■ WHAT YOU HAVE TO DO
Retype the whole listing that follows, with nothing added or left out.

Segment Open

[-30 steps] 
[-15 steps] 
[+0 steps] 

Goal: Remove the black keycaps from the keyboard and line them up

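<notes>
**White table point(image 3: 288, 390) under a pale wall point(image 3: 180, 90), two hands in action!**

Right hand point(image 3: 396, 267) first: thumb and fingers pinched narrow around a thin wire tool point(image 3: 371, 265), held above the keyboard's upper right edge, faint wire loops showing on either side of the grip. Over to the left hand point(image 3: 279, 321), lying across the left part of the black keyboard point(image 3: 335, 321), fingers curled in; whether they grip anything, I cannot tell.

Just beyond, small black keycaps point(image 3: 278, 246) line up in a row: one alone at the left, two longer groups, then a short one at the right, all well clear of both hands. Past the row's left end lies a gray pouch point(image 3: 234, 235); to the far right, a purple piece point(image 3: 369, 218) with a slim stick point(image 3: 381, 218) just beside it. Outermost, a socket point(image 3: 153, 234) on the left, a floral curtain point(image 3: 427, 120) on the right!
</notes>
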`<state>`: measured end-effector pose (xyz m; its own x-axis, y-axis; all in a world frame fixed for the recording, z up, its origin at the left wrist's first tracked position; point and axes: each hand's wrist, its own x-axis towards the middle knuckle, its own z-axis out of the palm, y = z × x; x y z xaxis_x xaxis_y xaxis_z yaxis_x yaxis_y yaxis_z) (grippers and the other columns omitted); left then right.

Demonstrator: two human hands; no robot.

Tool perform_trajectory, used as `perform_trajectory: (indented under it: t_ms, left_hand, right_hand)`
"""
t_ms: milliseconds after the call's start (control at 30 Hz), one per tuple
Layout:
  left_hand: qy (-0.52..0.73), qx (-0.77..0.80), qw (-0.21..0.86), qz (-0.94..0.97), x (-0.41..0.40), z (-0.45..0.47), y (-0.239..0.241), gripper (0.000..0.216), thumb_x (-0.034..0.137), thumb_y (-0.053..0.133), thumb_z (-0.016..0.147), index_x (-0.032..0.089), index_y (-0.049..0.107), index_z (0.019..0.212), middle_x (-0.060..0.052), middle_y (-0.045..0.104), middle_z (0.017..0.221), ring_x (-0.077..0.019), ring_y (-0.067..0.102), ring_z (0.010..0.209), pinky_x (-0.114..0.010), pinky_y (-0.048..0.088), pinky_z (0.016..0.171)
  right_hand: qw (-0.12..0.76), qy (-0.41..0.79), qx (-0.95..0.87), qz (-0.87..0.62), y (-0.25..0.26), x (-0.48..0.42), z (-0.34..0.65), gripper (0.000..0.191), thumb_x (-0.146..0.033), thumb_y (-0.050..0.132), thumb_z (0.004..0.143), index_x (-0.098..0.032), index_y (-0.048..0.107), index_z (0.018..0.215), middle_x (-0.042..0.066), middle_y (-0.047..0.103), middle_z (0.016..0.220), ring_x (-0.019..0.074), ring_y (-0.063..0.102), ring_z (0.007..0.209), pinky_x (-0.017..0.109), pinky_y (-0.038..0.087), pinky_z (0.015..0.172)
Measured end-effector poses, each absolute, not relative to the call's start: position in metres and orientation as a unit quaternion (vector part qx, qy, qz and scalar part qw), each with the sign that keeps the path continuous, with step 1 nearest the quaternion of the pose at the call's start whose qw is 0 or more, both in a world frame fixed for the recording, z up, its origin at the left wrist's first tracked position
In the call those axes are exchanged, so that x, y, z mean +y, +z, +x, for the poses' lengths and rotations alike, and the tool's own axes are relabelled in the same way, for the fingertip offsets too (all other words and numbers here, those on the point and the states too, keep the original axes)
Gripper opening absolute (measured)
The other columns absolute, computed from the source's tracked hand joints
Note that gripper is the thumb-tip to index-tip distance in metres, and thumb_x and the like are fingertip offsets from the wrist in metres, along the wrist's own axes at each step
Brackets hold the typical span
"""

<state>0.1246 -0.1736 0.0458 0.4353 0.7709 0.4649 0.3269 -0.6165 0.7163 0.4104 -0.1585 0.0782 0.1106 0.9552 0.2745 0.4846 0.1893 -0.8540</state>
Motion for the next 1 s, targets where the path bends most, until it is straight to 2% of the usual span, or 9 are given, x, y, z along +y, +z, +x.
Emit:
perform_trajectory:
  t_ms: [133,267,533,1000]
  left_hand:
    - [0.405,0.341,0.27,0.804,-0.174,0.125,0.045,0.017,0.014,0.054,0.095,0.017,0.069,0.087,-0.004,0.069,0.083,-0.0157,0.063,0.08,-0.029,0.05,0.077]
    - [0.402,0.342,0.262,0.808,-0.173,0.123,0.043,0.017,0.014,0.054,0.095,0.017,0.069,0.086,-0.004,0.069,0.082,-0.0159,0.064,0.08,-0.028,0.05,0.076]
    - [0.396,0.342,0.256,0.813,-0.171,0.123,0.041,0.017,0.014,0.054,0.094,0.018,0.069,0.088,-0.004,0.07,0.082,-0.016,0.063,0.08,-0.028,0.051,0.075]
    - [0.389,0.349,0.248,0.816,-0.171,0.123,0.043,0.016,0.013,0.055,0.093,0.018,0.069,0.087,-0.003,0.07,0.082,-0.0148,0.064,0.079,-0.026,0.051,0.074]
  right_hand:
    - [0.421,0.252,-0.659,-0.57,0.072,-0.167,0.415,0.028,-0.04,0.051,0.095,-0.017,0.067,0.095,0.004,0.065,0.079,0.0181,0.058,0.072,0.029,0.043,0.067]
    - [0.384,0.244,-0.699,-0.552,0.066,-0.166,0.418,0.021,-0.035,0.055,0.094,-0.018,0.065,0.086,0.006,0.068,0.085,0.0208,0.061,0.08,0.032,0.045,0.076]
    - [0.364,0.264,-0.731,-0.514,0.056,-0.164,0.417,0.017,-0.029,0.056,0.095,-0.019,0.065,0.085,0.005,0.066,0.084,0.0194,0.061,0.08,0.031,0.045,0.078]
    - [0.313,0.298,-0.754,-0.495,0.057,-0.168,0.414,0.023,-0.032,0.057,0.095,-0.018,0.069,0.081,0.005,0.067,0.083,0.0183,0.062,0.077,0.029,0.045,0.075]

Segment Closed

■ OUTPUT OF THE TASK
[-30 steps] 
[-15 steps] 
[+0 steps] 

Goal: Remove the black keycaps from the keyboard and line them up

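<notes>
**White table point(image 3: 288, 390) under a pale wall point(image 3: 180, 90), two hands in action!**

Right hand point(image 3: 396, 267) first: thumb and fingers pinched narrow around a thin wire tool point(image 3: 371, 265), held above the keyboard's upper right edge, faint wire loops showing on either side of the grip. Over to the left hand point(image 3: 279, 321), lying across the left part of the black keyboard point(image 3: 335, 321), fingers curled in; whether they grip anything, I cannot tell.

Just beyond, small black keycaps point(image 3: 278, 246) line up in a row: one alone at the left, two longer groups, then a short one at the right, all well clear of both hands. Past the row's left end lies a gray pouch point(image 3: 234, 235); to the far right, a purple piece point(image 3: 369, 218) with a slim stick point(image 3: 381, 218) just beside it. Outermost, a socket point(image 3: 153, 234) on the left, a floral curtain point(image 3: 427, 120) on the right!
</notes>
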`<state>`: measured end-effector pose (xyz m; its own x-axis, y-axis; all in a world frame fixed for the recording, z up, its origin at the left wrist's first tracked position; point and axes: each hand's wrist, its own x-axis towards the middle knuckle, its own z-axis out of the palm, y = z × x; x y z xaxis_x xaxis_y xaxis_z yaxis_x yaxis_y yaxis_z) (grippers and the other columns omitted); left then right.

Demonstrator: two human hands; no robot.

Tool perform_trajectory, used as `perform_trajectory: (indented under it: t_ms, left_hand, right_hand)`
"""
t_ms: milliseconds after the call's start (control at 30 Hz), one per tuple
Layout:
  left_hand: qy (-0.52..0.73), qx (-0.77..0.80), qw (-0.21..0.86), qz (-0.94..0.97), x (-0.41..0.40), z (-0.45..0.47), y (-0.239..0.241), gripper (0.000..0.216), thumb_x (-0.034..0.137), thumb_y (-0.053..0.133), thumb_z (-0.016..0.147), index_x (-0.032..0.089), index_y (-0.049..0.107), index_z (0.019..0.212), middle_x (-0.060..0.052), middle_y (-0.045..0.104), middle_z (0.017..0.221), ring_x (-0.077..0.019), ring_y (-0.067..0.102), ring_z (0.010..0.209), pinky_x (-0.114..0.010), pinky_y (-0.048..0.088), pinky_z (0.016..0.171)
  right_hand: qw (-0.12..0.76), qy (-0.41..0.79), qx (-0.95..0.87), qz (-0.87..0.62), y (-0.25..0.26), x (-0.48..0.42), z (-0.34..0.65), gripper (0.000..0.191), thumb_x (-0.146..0.033), thumb_y (-0.050..0.132), thumb_z (0.004..0.143), index_x (-0.098..0.032), index_y (-0.048..0.107), index_z (0.018..0.215), middle_x (-0.042..0.066), middle_y (-0.047..0.103), middle_z (0.016..0.220), ring_x (-0.019..0.074), ring_y (-0.063..0.102), ring_z (0.007..0.209), pinky_x (-0.017..0.109), pinky_y (-0.038..0.087), pinky_z (0.015..0.172)
Measured end-effector poses, each absolute, not relative to the call's start: position in metres and orientation as a unit quaternion (vector part qx, qy, qz and scalar part qw), each with the sign that keeps the path continuous, with step 1 nearest the quaternion of the pose at the call's start whose qw is 0 or more, both in a world frame fixed for the recording, z up, its origin at the left wrist's first tracked position
In the call those axes are exchanged, so that x, y, z mean +y, +z, +x, for the poses' lengths and rotations alike, and the tool's own axes are relabelled in the same way, for the fingertip offsets too (all other words and numbers here, those on the point and the states too, keep the original axes)
Gripper opening absolute (measured)
The other columns absolute, computed from the source's tracked hand joints
Note that gripper is the thumb-tip to index-tip distance in metres, and thumb_x and the like are fingertip offsets from the wrist in metres, along the wrist's own axes at each step
Brackets hold the typical span
"""

<state>0.1246 -0.1736 0.0458 0.4353 0.7709 0.4649 0.3269 -0.6165 0.7163 0.4104 -0.1585 0.0782 0.1106 0.9552 0.2745 0.4846 0.1893 -0.8540</state>
Motion for the next 1 s, targets where the path bends most, until it is straight to 2% of the usual span, or 9 are given, x, y, z along +y, +z, +x.
Emit:
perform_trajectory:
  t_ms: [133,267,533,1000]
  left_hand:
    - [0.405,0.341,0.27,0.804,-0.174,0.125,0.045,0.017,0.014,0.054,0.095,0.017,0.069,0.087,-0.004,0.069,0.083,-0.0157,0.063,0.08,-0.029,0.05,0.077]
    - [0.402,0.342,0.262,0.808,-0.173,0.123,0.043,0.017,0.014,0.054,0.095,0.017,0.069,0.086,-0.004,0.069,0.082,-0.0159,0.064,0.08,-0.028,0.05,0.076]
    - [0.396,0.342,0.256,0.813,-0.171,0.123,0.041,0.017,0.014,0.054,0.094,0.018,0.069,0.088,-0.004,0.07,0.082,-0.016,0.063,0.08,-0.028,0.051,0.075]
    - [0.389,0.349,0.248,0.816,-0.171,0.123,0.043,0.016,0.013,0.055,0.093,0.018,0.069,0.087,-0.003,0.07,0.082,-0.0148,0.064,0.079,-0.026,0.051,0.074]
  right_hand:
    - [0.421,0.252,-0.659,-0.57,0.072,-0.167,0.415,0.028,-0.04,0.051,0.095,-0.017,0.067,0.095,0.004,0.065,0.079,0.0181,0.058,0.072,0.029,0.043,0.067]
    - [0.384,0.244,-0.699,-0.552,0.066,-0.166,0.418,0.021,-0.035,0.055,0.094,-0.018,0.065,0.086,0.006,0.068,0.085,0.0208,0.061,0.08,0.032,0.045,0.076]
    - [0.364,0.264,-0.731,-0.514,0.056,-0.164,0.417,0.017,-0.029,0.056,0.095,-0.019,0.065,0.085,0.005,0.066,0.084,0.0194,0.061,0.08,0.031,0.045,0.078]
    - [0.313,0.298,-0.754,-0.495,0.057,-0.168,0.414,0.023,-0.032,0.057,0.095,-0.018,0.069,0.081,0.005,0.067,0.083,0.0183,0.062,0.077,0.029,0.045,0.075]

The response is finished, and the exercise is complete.